Inclusion and exclusion criteria:

Inclusion criteria: This systematic review included studies which comprise:

• Patients suffering from pain caused by hip OA, diagnosed using ACR criteria or radiographic evidences
• Intervention groups in which patients received IAST
• IAST and placebo groups in RCTs or IAST groups with different regimes in non-controlled trials
• Patients reporting usable pain reduction outcomes

Exclusion criteria:  Animal studies, protocols or reviews and studies without useful data were excluded

Study selection:

Two reviewers (LXY and LJF) independently screened titles and abstracts and removed duplicate and ineligible studies. For each potentially eligible study, another two reviewers (ZSQ and LXY) examined qualification criteria by reading full articles. In cases of disagreements, a decision was made by discussion.

Quality assessment:

Oxford Centre for Evidence-Based Medicine 2011 Levels of Evidence was used to rate the quality of included studies whereas the overall quality of evidences was rated using Grading of Recommendations Assessment, Development and Evaluation (GRADE).

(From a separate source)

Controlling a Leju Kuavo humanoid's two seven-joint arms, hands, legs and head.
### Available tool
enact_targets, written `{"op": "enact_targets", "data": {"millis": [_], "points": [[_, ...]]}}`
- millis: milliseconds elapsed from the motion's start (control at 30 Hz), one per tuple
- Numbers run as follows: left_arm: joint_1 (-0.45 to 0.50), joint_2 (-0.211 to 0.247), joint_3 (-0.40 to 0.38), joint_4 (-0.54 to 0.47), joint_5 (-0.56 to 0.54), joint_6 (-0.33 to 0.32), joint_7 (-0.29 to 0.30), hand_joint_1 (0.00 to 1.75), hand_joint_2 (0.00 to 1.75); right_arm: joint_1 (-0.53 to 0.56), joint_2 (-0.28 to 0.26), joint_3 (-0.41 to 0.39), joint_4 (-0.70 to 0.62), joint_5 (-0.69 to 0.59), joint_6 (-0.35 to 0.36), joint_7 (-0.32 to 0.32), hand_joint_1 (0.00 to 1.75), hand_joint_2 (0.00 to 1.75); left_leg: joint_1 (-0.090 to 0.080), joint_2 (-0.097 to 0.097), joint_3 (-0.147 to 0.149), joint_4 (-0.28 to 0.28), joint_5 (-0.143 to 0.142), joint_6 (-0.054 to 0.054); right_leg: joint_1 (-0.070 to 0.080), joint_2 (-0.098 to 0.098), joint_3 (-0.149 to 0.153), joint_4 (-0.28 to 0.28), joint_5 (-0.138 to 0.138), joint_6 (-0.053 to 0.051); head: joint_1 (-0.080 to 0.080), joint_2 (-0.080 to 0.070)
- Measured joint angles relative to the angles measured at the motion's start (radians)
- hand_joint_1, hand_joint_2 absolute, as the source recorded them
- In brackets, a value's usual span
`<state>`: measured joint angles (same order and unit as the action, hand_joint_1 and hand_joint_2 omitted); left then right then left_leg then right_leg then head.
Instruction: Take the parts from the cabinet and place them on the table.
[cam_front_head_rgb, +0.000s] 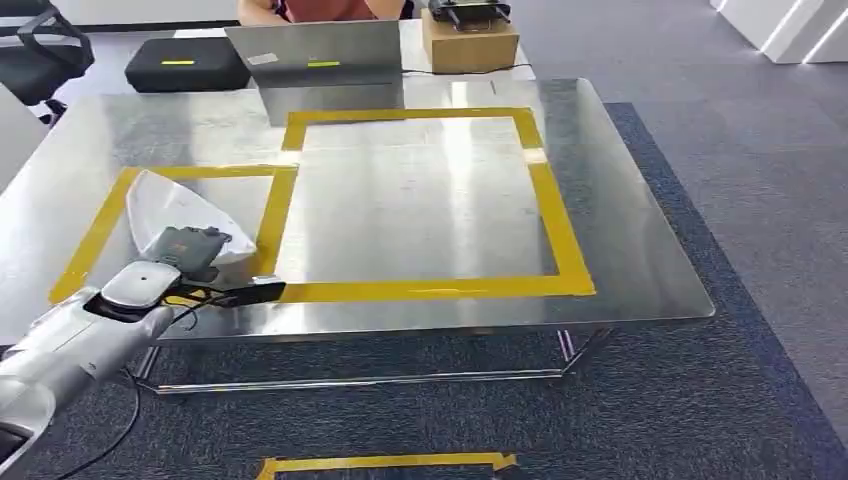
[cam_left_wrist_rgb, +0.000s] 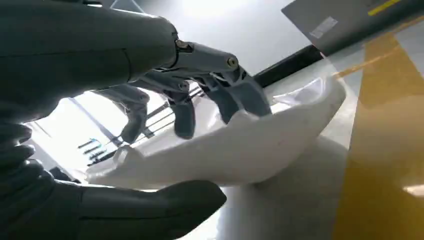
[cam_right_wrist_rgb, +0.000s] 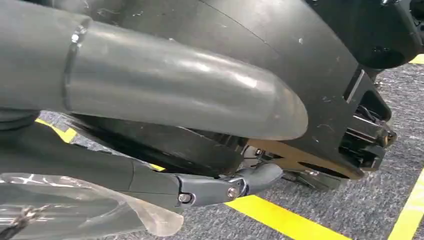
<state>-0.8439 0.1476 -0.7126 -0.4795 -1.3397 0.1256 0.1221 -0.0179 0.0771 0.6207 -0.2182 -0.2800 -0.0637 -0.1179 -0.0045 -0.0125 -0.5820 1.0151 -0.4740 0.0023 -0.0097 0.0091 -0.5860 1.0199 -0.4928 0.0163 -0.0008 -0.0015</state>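
The robot's left hand (cam_front_head_rgb: 190, 250) is at the shiny steel table's (cam_front_head_rgb: 620, 250) seven o'clock corner, its thumb below and dark fingers (cam_left_wrist_rgb: 240, 95) curled over the top of a white, bag-wrapped part (cam_front_head_rgb: 165, 210), gripping it. The part lies on the tabletop inside the smaller yellow tape rectangle (cam_front_head_rgb: 100, 230). The right hand (cam_right_wrist_rgb: 165, 95) hangs low over grey carpet (cam_right_wrist_rgb: 350, 215), clear plastic beside its fingers; whether it grips anything cannot be told.

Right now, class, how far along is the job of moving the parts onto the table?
Nothing lies released yet. The left hand holds a white bagged part over the smaller yellow-taped box on the shiny metal table. The right hand hangs by the floor with clear plastic at it. Letting go remains.
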Motion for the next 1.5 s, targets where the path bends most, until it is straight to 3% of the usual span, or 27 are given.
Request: {"op": "enact_targets", "data": {"millis": [300,433,600,900,1100,1200,1233,1267,1367,1400,1433,1467,1500], "points": [[-0.007,-0.002,0.010,-0.012,0.036,0.181,-0.031,0.00,0.00,0.005,-0.001,0.004,0.000,-0.016,-0.004,-0.017,0.00,0.00,0.000,0.000,0.000,0.000,-0.001,0.000,0.000,0.000,0.000,0.000,0.000,0.000,0.000,0.000],[-0.007,-0.002,0.014,-0.021,0.044,0.200,-0.036,0.00,0.00,0.005,-0.001,0.004,0.000,-0.017,-0.004,-0.020,0.00,0.00,0.000,0.000,0.000,0.000,0.000,0.000,0.000,0.000,0.000,0.000,0.000,0.000,0.000,0.000],[-0.006,-0.002,0.032,-0.050,0.077,0.280,-0.055,0.00,0.00,0.007,-0.001,0.004,0.000,-0.031,-0.006,-0.024,0.00,0.00,0.000,0.000,0.000,0.000,0.000,0.000,0.000,0.000,0.000,0.000,0.000,0.000,0.000,0.000],[0.002,-0.002,0.058,-0.092,0.114,0.329,-0.073,0.00,0.00,0.008,-0.001,0.005,0.000,-0.037,-0.010,-0.029,0.00,0.00,0.000,0.000,0.000,0.000,-0.001,0.000,0.000,0.000,0.000,0.000,0.000,0.000,0.000,0.000],[0.013,0.010,0.077,-0.140,0.119,0.338,-0.075,0.00,0.00,0.010,-0.001,0.005,0.000,-0.049,-0.010,-0.032,0.00,0.00,-0.003,0.000,-0.005,0.012,-0.008,0.013,-0.004,0.000,0.001,-0.004,0.002,0.009,0.000,0.000],[0.013,0.016,0.081,-0.153,0.119,0.339,-0.075,0.00,0.00,0.011,-0.001,0.005,0.000,-0.049,-0.011,-0.032,0.00,0.00,0.000,0.000,0.005,-0.012,0.011,0.030,-0.001,0.001,0.012,-0.020,0.013,0.026,0.000,0.000],[0.014,0.013,0.081,-0.158,0.119,0.339,-0.075,0.00,0.00,0.012,-0.003,0.005,0.000,-0.049,-0.011,-0.031,0.00,0.00,0.008,0.005,0.013,-0.027,0.020,0.031,-0.001,0.000,0.001,-0.014,-0.003,0.026,0.002,0.000],[0.014,0.012,0.081,-0.160,0.119,0.341,-0.075,0.00,0.00,0.012,-0.003,0.005,0.000,-0.049,-0.011,-0.033,0.00,0.00,0.009,0.005,0.013,-0.035,0.026,0.037,0.003,0.000,-0.019,0.032,-0.041,0.028,0.004,0.000],[0.025,0.014,0.081,-0.162,0.119,0.341,-0.075,0.00,0.00,0.005,-0.004,0.005,0.000,-0.049,-0.011,-0.038,0.00,0.00,0.008,0.008,0.008,-0.033,0.026,0.038,0.002,0.000,-0.122,0.271,-0.143,0.036,0.006,0.000],[0.030,0.013,0.081,-0.162,0.119,0.341,-0.075,0.00,0.00,0.004,-0.004,0.005,0.000,-0.049,-0.011,-0.038,0.00,0.00,0.008,0.008,0.007,-0.032,0.026,0.038,0.002,0.000,-0.135,0.303,-0.140,0.038,0.006,0.000],[0.034,0.013,0.081,-0.162,0.119,0.341,-0.075,0.00,0.00,0.003,-0.004,0.005,0.000,-0.049,-0.011,-0.037,0.00,0.00,0.009,0.008,0.007,-0.030,0.026,0.037,0.000,-0.001,-0.120,0.279,-0.112,0.040,0.007,0.000],[0.036,0.013,0.081,-0.162,0.119,0.341,-0.075,0.00,0.00,0.004,-0.005,0.005,0.000,-0.049,-0.011,-0.036,0.00,0.00,0.010,0.007,0.007,-0.028,0.026,0.036,-0.002,-0.001,-0.087,0.216,-0.070,0.042,0.006,0.000],[0.036,0.013,0.081,-0.162,0.119,0.341,-0.075,0.00,0.00,0.006,-0.005,0.005,0.000,-0.049,-0.011,-0.035,0.00,0.00,0.012,0.005,0.006,-0.023,0.024,0.032,-0.005,-0.001,-0.035,0.112,-0.021,0.042,0.006,0.000]]}}
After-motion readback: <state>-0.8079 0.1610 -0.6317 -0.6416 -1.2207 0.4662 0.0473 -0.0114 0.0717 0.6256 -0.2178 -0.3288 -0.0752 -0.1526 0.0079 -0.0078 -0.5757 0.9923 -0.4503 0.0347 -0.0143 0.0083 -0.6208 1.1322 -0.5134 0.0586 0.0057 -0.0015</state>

Data Extraction and Analysis:

Common demographics data such as patients’ age and gender, study design, sample sizes of intervention and control groups was extracted under standardized form. Outcome data was extracted at baseline; short term (1-2 weeks, 3–4 weeks) and long term (8-12 weeks) follow up points.

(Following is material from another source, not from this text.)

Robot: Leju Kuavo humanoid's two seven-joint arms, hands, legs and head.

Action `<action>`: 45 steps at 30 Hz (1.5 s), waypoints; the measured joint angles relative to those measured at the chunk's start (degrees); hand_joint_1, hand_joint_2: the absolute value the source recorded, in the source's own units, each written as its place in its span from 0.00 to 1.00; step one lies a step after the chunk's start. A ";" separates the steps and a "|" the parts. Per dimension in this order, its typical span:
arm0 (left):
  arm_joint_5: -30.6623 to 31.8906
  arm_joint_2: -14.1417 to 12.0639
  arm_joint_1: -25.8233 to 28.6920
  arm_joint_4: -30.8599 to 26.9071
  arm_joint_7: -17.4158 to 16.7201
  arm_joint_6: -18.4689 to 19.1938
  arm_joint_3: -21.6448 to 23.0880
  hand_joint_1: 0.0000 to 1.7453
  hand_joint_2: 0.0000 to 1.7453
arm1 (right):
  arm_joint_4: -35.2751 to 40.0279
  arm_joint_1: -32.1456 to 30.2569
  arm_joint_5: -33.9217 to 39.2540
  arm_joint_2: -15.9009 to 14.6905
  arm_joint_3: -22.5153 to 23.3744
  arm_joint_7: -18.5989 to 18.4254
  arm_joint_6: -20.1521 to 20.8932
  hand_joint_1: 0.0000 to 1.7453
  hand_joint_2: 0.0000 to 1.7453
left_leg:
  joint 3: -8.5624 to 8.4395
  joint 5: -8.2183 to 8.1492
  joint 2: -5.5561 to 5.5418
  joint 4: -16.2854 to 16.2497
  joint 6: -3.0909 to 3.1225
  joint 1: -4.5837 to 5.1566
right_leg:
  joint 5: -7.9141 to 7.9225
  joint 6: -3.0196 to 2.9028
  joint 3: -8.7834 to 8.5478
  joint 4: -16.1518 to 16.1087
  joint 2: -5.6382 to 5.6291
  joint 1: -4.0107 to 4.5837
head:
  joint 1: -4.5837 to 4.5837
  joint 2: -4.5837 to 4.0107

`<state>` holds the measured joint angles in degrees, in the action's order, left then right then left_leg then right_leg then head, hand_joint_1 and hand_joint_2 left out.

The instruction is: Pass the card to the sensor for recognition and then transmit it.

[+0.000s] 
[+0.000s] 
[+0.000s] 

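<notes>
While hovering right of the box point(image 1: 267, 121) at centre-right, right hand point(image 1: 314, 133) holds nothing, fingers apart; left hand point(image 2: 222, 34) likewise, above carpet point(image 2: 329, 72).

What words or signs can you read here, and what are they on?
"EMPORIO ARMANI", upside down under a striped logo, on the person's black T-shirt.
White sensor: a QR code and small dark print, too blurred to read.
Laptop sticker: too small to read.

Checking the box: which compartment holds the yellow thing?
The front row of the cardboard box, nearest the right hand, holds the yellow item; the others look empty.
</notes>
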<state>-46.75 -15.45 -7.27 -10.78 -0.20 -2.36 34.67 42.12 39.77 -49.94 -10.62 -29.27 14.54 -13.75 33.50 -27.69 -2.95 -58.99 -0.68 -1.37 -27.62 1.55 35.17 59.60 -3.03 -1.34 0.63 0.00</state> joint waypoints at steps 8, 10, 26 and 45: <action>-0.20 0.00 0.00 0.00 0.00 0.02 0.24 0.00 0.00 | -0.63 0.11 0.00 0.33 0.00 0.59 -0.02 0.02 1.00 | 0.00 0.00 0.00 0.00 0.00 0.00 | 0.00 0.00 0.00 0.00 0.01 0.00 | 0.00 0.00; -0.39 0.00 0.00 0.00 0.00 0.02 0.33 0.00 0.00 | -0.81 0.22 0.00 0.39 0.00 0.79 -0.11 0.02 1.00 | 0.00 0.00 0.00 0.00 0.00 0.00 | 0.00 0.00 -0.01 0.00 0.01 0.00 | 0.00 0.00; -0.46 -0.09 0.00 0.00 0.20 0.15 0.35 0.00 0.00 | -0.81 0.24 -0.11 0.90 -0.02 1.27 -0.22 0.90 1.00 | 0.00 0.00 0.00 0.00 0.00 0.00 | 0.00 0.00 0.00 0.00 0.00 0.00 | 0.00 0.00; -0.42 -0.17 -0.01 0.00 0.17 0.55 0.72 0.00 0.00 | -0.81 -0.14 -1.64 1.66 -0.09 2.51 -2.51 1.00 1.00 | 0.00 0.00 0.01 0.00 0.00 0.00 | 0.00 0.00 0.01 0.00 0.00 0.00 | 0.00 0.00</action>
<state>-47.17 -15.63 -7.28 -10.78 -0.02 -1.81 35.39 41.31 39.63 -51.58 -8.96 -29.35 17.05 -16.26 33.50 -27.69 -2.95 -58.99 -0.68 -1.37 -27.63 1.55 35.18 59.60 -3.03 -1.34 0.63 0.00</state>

The efficacy measure was converted as standardized mean differences and pooled for above mentioned three time intervals. Review Manager (RevMan 5.3) software was used to generate forest plots of meta-analysis graphs. The heterogeneity of included RCTs was evaluated by the χ2 test. The ratio of the consistency among included studies was calculated using the inconsistency I2 formula. Random-effects model was used to combine different study outcomes when the I2 value was over 50%. Sensitivity and meta regression analysis was not performed.

Study Outcomes:

• The primary outcome was assessment of pain scores after the IASP treatment
• Other study outcomes included impact of influential factors such as such as the injection dose, the severity of OA, or other predictors on pain outcomes and adverse events of IAST

Outcomes:

Study characteristics:  Among 12 included trials, 5 were RCT's and 7 were non controlled trials

Study quality: The quality of 5 RCT's was considered level 2, whereas among 7 non controlled trials, three cohort trials were rated level 3, three case series trials were rated level 4 and one observational trial rated level 2

Effect of intervention on outcome:

• There was a significant reduction in hip pain, which persisted up to 12 weeks after IAST
• The impact of radiographic severity of OA, severity of synovitis, dose of steroids, and injection dose or volume on the clinical outcome of IAST was not significant
• No serious adverse effects were observed and IAST was found to be safe and well tolerated I the most hip OA patients
  

The clinical evidences from the present review demonstrated the significant efficacy of IAST injection on both immediate and delayed pain relief until 12 weeks. The longer follow up data of 12 weeks is reported, which is lacking in previous studies. Also, the potential impact of influential factors on the efficacy of IAST is also discussed, which is rarely reported in any of the previous systematic reviews. Safety and tolerability analysis indicated only a few participants reported side effects. Most fluoroscopic or ultrasound-guided hip IAST procedures were well tolerated among patients.

Guidelines provided by Osteoarthritis Research Society International (OARSI) recommended the use of IAST in patients suffering from moderate-severe pain, local inflammation and those who do not respond to oral analgesic/anti-inflammatory agents satisfactorily. The severity of OA and response to oral medication should be considered before applying IAST for most patients.